Cancer cells rely on the healthy cells that surround them for sustenance. Tumors reroute blood vessels to nourish themselves, secrete chemicals that scramble immune responses, and, according to recent studies, even recruit and manipulate neurons for their own gain. This pattern holds true not just for brain cancers, but also for prostate cancer, skin cancer, pancreatic cancer, and stomach cancer. Stanford neuroscientists review how tumors exploit neuronal signals February 13 in Trends in Cancer.
“There is no part of the body that isn’t well innervated,” says Michelle Monje (@michelle_monje) of the Stanford University School of Medicine, who co-authored the article with PhD candidate Humsa Venkatesh. “The nervous system is an extremely arborized tree that reaches every aspect of every tissue and contributes importantly to tissue development. Those growth signals are already there, so why shouldn’t cancer cells co-opt them?”
Cancer treatments often target tumors by cutting off blood vessels and other nutrient supply routes, so Monje and others are interested to learn whether it may be possible to target nerves via analogous therapies or by simply blocking secreted neural growth factors. The challenge is that growth-promoting signals vary by neuron and cancer type. Furthermore, blocking neural activity can be dangerous.
“In the brain, modulating neuronal activity isn’t a great option because we don’t want to silence the brain. Brains need to be active and functioning,” says Monje. “But we can interrupt the specific molecular pathways that are being co-opted by the tumor.”
Monje first became interested in neurons’ role supporting tumors while working on childhood glioma, a cancer that strikes in the precursors to glial cells in the developing brain. In 2015, her lab published a paper in Cell (DOI: 10.1016/j.cell.2015.04.012) that found that both adult and pediatric glioma cells grew faster when adjacent to highly active neurons.

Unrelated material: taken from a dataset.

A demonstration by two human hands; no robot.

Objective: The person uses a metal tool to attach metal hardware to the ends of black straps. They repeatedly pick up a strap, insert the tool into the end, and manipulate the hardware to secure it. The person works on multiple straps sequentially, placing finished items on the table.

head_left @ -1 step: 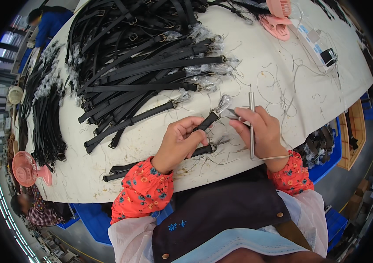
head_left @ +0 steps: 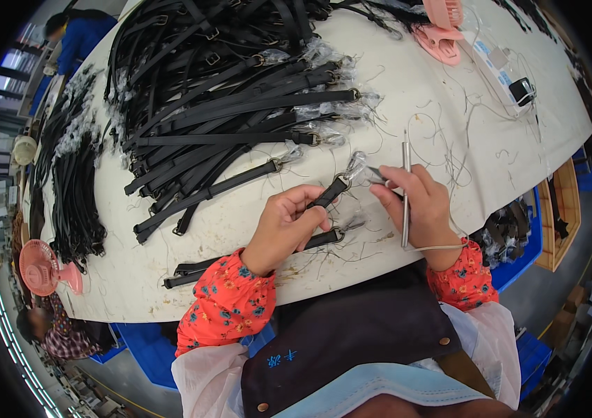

The paper is part of a growing body of work indicating that cancer cells not only grow near nerves but also respond to the chemical signals that neurons secrete. Timothy Wang at Columbia recently published work in Cancer Cell (DOI: 10.1016/j.ccell.2016.11.005) that showed that recruitment of nerves into the tumor microenvironment is necessary and sufficient for stomach cancer progression, and that blocking a neurotransmitter in the nerves that line the stomach could represent a novel therapy. It’s only a first step, but it raises the possibility of treating cancers by targeting nearby nerves says Monje.
“Seeds don’t tend to grow in the air. They have to be in the right soil,” she says. “Cancers are very much like that. They have to be in the right microenvironment.” Nerve cells and the chemicals they secrete can go a long way toward making cancer cells feel at home.
The connection between tumor cells and nerves opens many new questions but also sheds light on some longstanding cancer pathology observations. Brain cancer cells often cluster around neurons, a phenomenon called “perineuronal satellitosis,” and the extent of innervation in tumors has long been recognized as predictive of patient outcome. Migrating cancer cells also use nerves as shortcuts into new tissues.
However, so far researchers have only investigated neurons’ role in a handful of cancers, and the full molecular details of cancer-nerve partnerships are still being worked out.